Treatment of research data during and after the project term: During the project, the research data will be stored at the servers of the ACDH and will be constantly backed up. In the last project month (M24), the research data will be prepared for archiving in the ARCHE repository.
Data collected, processed or developed: The starting point are the already available text corpora ParlAT and AMC. The data will be preprocessed, especially POS and Name Entity Recognition. The enriched data will be also archived as xml. In the next step the lexical networks will be constructed. During the project the data will be stored in a graph database and at the end the network data will be archived in ARCHE. Co-occurrence matrices will be also archived as CSV. Furthermore it is planned to archive also the network visualisations (as SVG) in ARCHE. We will create a collection for the DYLEN project in ARCHE. ARCHE uses as persistent identifiers handles. Regarding the code developed within the project, it will be stored in a project-specific github repository during the project and at the end of the project the code will be archived in Zenodo and will get as persistent identifier a DOI and will be therefore citable and sustainable. We will use Zenodo for the code, because ARCHE is more suitable for data and due to the Zenodo and GitHub integration, it is very easy to archive code in Zenodo. The DYLEN project website will be maintained at least 5 years after the end of the project.
Methods and standards applied: In order to generate, analyse and visualise different types of networks, methods from natural language processing, network analysis, data mining and statistics are applied. The corpus data (AMC and ParlAT) are available in xml and the enriched versions with (enhanced) NE will be made available also in xml. For the network data, a graph database will be used to store them. As data format for the archived network data, the RDF standard will be used, since the graph database Neo4j allows the serialisation in RDF. For the co-occurrence matrices the CSV format will be used. The visualisations of the networks will be made available in SVG format. Since the data will be archived in ARCHE and described with metadata and ARCHE supports CMDI, the resources will be also harvested by the CLARIN Virtual Observatory and are then searchable through a faceted browser and hence better findable and accessible to a wider community as well as citable through the assigned handles in ARCHE.

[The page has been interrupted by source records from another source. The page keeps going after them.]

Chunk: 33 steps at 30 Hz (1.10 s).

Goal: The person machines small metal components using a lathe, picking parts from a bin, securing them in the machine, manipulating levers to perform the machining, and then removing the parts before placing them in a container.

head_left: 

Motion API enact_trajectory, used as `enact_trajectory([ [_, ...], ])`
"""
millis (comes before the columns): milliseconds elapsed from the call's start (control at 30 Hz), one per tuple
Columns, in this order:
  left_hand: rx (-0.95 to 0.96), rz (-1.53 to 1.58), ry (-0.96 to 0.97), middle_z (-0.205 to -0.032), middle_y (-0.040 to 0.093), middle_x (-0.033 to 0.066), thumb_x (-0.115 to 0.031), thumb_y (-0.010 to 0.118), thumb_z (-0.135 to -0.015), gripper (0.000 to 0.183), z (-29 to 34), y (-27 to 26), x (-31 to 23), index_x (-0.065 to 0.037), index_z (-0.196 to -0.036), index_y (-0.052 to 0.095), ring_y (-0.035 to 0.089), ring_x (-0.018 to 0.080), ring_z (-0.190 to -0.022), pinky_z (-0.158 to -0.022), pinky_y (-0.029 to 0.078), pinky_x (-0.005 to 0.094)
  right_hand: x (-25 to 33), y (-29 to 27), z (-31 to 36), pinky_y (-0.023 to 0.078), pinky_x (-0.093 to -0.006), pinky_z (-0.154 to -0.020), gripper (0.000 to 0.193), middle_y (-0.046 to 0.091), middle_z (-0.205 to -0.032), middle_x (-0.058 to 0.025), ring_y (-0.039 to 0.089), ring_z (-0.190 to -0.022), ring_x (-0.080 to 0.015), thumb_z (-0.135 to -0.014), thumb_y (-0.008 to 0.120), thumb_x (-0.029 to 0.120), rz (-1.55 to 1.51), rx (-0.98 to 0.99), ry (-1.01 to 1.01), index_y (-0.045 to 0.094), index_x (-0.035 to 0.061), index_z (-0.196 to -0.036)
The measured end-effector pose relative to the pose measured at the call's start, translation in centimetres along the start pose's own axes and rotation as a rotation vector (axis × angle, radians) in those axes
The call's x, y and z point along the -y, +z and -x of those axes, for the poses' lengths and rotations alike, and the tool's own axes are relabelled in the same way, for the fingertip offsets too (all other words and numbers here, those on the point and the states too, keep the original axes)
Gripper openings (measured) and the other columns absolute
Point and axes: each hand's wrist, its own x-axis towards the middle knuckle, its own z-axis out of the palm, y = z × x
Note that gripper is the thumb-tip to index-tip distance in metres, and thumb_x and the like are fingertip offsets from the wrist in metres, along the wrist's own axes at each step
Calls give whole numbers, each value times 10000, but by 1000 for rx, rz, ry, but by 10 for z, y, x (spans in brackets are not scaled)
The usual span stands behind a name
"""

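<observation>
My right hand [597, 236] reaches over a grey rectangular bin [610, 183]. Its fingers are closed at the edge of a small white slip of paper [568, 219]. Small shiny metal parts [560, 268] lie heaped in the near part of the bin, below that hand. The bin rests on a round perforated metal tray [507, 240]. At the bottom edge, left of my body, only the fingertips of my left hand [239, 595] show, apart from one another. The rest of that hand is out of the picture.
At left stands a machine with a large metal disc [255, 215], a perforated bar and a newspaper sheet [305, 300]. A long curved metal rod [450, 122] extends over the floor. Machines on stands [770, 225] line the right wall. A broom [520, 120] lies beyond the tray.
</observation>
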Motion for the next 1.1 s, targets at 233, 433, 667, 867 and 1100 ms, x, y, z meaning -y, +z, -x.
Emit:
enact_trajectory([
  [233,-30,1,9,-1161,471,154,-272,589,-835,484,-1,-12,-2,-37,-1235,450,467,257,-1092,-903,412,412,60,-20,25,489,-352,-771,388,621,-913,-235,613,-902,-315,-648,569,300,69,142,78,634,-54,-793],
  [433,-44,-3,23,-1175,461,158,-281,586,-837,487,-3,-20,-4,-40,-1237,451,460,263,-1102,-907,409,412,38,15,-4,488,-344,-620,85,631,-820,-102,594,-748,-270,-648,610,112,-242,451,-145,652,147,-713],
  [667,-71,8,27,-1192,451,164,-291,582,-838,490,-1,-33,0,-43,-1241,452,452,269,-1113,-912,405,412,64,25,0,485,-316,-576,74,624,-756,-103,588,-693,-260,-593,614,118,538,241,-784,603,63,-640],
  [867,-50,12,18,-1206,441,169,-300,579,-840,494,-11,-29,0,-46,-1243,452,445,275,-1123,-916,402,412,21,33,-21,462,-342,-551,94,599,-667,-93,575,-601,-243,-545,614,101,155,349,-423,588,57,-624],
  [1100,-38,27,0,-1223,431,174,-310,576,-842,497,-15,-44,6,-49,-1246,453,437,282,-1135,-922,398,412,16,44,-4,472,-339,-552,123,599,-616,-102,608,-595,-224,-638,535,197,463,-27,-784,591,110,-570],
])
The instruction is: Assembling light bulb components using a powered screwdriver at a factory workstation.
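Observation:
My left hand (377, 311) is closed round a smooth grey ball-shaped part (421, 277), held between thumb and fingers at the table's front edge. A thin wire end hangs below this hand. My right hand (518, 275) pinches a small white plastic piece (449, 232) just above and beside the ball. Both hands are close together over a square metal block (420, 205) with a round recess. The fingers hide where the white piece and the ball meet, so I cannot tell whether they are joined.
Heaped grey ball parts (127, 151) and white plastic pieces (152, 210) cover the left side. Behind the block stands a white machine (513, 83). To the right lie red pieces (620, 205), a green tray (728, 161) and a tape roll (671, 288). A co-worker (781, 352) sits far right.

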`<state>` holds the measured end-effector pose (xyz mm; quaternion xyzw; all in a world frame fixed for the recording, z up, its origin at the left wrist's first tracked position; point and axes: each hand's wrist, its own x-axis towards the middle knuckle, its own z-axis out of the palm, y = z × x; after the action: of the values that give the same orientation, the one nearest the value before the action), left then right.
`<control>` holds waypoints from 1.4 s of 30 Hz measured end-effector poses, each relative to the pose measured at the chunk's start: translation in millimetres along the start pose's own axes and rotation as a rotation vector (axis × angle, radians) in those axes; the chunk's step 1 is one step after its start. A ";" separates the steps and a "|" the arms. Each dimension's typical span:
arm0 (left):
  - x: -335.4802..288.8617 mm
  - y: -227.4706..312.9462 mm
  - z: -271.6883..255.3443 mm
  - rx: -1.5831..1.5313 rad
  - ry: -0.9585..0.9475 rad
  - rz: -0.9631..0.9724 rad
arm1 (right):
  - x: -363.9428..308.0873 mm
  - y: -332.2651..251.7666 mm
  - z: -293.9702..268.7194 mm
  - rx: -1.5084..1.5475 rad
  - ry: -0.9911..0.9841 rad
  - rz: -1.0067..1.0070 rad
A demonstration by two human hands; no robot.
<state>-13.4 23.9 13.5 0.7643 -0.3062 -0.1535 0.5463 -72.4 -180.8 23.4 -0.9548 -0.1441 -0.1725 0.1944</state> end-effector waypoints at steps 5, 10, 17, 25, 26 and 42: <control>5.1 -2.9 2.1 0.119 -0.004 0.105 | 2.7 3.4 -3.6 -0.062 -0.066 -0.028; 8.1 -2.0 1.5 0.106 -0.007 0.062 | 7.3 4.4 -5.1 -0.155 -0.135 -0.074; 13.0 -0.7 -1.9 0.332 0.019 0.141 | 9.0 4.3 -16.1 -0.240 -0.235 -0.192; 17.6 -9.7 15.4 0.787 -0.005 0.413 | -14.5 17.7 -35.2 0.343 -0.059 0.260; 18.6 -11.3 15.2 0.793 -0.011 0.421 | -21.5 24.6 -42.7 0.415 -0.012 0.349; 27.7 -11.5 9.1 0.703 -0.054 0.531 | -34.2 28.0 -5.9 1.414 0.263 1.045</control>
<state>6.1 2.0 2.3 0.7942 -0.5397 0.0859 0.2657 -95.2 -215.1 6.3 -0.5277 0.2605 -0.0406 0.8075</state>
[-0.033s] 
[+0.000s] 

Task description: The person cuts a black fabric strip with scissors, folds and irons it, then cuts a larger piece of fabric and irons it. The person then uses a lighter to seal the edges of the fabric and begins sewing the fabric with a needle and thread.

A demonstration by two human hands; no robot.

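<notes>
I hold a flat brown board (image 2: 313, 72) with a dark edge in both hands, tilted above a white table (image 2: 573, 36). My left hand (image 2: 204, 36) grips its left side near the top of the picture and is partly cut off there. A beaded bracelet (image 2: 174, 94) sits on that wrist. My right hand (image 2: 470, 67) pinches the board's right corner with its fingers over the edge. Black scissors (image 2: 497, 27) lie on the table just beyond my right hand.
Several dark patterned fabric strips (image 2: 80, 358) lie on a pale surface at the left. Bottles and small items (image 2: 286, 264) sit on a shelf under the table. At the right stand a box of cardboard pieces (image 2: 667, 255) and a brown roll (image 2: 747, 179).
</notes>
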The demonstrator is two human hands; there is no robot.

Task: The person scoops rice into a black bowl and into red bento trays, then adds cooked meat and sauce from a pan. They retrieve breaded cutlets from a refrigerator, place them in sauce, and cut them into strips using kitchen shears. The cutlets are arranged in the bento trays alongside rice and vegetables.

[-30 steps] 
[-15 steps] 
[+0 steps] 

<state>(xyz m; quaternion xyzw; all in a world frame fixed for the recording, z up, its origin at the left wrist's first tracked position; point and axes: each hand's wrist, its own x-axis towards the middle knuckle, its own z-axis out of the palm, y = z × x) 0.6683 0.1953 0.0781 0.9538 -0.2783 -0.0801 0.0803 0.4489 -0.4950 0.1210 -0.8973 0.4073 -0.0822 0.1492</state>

Volume and type of data: As stated above we will have annotated text data (existing corpus data enriched especially with NE), co-occurrence matrices, network data and network visualisations. Furthermore we will have code from the development of the interactive web application. The size of the networks range between some KB and 100 MB, depending on the number of nodes, if there are only some 100 nodes or some 1000 nodes. We estimate the volume of the whole data up to 5TB. Data security measures (during and after the project): During the project we will use a version control system for data processing in order to revert back to specific versions of the project data. During the project, the data will be stored at the servers of the ACDH. There regularly backups are made in order to prevent data loss.
Names of the repositories for archiving of data and code: We will use ARCHE to archive our research data. For the developed code we will set
up a project github repository. The final version of the code will be archived in Zenodo. The publications (or pre-prints) resulting from this project will be archived in the relevant institutional publication repositories and also in Zenodo since ARCHE is best suited for research data but not for research publications (c.f. ARCHE Collection Policy).